Rifugiato sur place

In termini generali, persona che non beneficia dello status di rifugiato quando lascia il suo paese di origine, ma che lo diventa successivamente, una volta stabilito che esiste un giustificato timore di persecuzione.
Nel contesto dell’Unione Europea, persona che beneficia dello status di rifugiato sulla base di un bisogno di protezione internazionale che si concretizza sul posto (sur place), cioè a causa di eventi che hanno luogo quando quella persona ha già lasciato il suo paese di origine.

Regolarizzazione

Nel contesto dell’Unione Europea, procedura mediante la quale viene concesso uno status giuridico riconosciuto ai cittadini di paesi terzi irregolarmente presenti nel territorio.

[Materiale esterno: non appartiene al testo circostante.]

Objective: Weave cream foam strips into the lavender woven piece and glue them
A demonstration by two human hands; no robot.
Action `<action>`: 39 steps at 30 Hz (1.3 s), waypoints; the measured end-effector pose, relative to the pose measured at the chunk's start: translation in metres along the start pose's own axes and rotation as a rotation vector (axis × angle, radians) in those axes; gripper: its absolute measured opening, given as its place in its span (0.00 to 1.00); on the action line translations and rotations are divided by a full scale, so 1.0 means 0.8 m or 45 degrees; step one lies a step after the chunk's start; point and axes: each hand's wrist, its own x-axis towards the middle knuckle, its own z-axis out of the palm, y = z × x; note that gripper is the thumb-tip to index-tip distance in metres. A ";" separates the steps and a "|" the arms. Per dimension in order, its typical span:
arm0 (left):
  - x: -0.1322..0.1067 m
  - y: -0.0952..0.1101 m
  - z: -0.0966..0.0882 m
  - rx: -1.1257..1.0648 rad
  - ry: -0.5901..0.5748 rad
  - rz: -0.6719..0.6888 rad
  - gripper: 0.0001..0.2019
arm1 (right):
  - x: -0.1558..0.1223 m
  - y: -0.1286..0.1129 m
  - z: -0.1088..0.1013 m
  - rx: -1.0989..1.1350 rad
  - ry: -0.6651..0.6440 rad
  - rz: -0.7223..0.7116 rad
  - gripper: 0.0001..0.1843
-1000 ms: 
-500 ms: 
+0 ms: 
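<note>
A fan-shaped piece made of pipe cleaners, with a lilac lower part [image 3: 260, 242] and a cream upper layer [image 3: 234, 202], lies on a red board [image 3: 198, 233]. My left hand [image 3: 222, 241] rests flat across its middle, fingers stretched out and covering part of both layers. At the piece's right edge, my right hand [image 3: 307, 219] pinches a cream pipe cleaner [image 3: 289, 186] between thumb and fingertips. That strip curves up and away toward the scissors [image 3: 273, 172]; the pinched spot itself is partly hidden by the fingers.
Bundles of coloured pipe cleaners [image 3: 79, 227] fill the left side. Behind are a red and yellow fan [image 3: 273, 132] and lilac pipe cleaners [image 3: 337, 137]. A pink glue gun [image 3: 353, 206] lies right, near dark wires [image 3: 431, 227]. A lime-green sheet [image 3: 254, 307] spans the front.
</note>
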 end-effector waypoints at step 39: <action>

Riconoscimento della qualifica estera

Riconoscimento formale da parte di un’autorità competente della validità di una qualifica straniera, al fine di accedere all’istruzione o alle attività lavorative.

Reingresso

Nel contesto della Direttiva 801/2016/EU (Direttiva su studenti e ricercatori – rifusione), il ritorno di un ricercatore#ricercatore o di uno studente da un secondo Stato membro dell’Unione in cui egli ha risieduto per un massimo di 180 giorni (secondo le condizioni per la mobilità consentite dalla questa direttiva) allo Stato membro dell’Unione in cui era originariamente autorizzato a soggiornare in seguito al ritiro dell’autorizzazione da parte del secondo Stato membro dell’Unione o alla scadenza del periodo di mobilità.

Rifugiato vagante

rifugiato al quale viene negato l’asilo o che non riesce a trovare uno Stato disposto a esaminare la sua richiesta e – senza tornare direttamente nel paese in cui corre il rischio di essere perseguitato – fa la spola da un paese all’altro, in costante ricerca di asilo.